After a pause, Wolf’s voice entered his mind. We call them draugr.
“You mean ghouls? Since when did the Otherworld unleash such things in the presence of the Fylking?”
They are not Otherworld. They were once men. The essence of consciousness is trapped between the worlds in order to control it. This is old magic, a violation of Elivag. It is forbidden.
Elivag. If Arcmael remembered it right, the term in Fylking referred to the eternal rhythm of the universe, the ebb and flow of life force in all things. Like the movement of the ocean tides, life and death were one. “Are you saying this magic is from your world?”
Yes. It is done to strike anguish and terror into one’s foes. Against his will, the essence of a mortally wounded warrior is captured as it flies. The magician summons an entity to create a false connection between the warrior’s consciousness and the physical dimension. The original identity is imprisoned and colored by the will of the entity patterning the spell. Thus the draugr can be controlled, for they want only to be released, and only the magician who captured them can do this.
“I was able to hurt them. Disable them—and yet they didn’t feel solid. More like something in a dream.”
They are no longer human. Their bodies are focused over a range of frequencies above the physical, but far enough immersed that you can perceive them. They assume the form of the last body they knew because they are still attached to it.
“You said an entity is behind this. Like a Fylking or a god?”
Yes.
“You might have told—”
I told you to run, Wolf reminded him. If you had, it would not have come to this.

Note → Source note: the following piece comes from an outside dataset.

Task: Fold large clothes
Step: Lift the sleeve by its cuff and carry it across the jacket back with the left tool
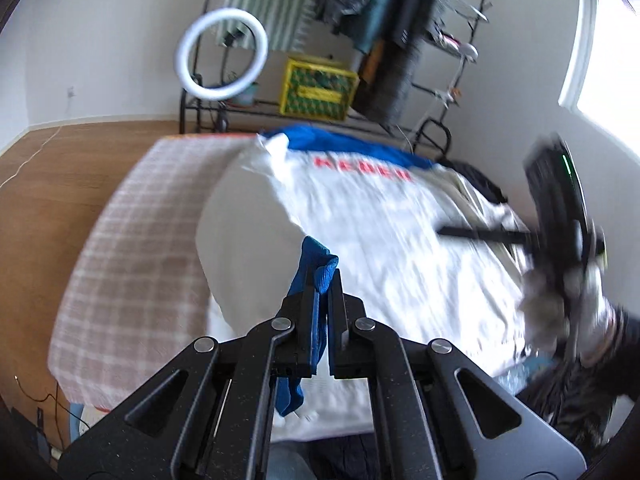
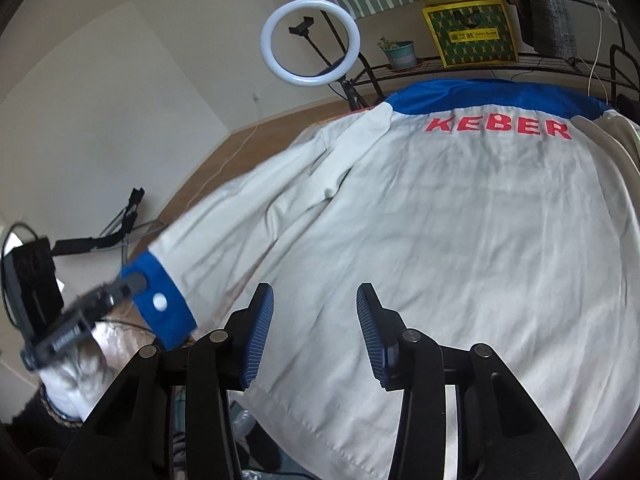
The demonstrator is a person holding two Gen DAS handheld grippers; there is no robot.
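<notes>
Item: large cream-white cotton jacket (image 2: 460,232) with blue yoke and red "KEBER" lettering, spread back-up over pink-and-white checked bed cover (image 1: 132,240).
Orientation: long axis hem to collar; collar end toward white ring light (image 2: 310,42), hem nearest right gripper (image 2: 315,332).
Progress, as judged: early. Body lying flat and unfolded; left sleeve lifted off the body side by blue snap-button cuff (image 2: 160,304), apparently mid-fold across the back. Remaining: second sleeve, then body folds.
Left gripper (image 1: 320,280): closed tight, blue cuff fabric pinched between jaws.
Right gripper: jaws wide apart, nothing held, poised above jacket near hem.
</notes>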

Arcmael looked down at Dog. Wolf’s short manner reminded him of his father, not to be questioned, a commander who knew the price of putting feelings in the path of war. “I find it hard to believe the Blackthorn Guild taught one of their own to cast such a spell, let alone attack a warden. Witches and warlocks are under strict oaths to serve and protect the realm by their arts. Like rangers.”
You have a lot to learn, came the patient reply.
The warden climbed the path in the shadow of the tower. His legs and back ached. He no longer heard the draugrs’ howls, but the sound had not left
his nerves. His Guardians began to withdraw, though they remained visible, perching on or lying between the rocks below. By the time he reached the door, they had vanished. Arcmael took a deep breath. A faint shaft of moonlight stole around the tower’s edge and shone on Dog’s pale blue eye.
“Ready?” he said softly. “This lot won’t give you sausages.” The Sol Fylking were not as tetchy as were some of their kind, but like most of the High Fylking, they had a marginal tolerance for mortal weakness.
Arcmael shifted the animal in his arms, flinching as the creature whined in pain. He disengaged the large iron handle and pushed the door open with his shoulder. The hinges screeched into the large hollow space. He would have to oil those.
Faint light hovered over the crystal circle in the center of the chamber. Moonlight cast angular patterns on the tower walls. He hoped the Fylking were in a good mood; he needed warmth and was not in the mood to return outside and scrounge together a fire. The tower was quiet as a tomb. He shuffled over the floor and knelt before the light. The crystals were said to have healing properties, but he had never put this to the test. The High Fylking frowned on such things.
He tenderly laid Dog on the shining surface. Closing his eyes, he held his hand over the wound, staining his shirt with blood. Patterns of white light appeared in his mind, an intricate array of angles spreading out from the ceiling to the floor, some of them connected to the arrow slits. He imagined redirecting the beams to flow into Dog.
A dim shadow, like that of a stone on a cloudy day, passed over his heart.
When he opened his eyes, he was surrounded by tall beings clad in shining clothes: leggings stitched with iron and silver filigree, boots of polished leather, white tunics beneath delicate mail far beyond the skills of human blacksmiths, and belts, straps and scabbards inlaid with indecipherable symbols and beasts from other worlds. Delicate chains held sweeping cloaks over their chests. They were fully armed—as were their expressions.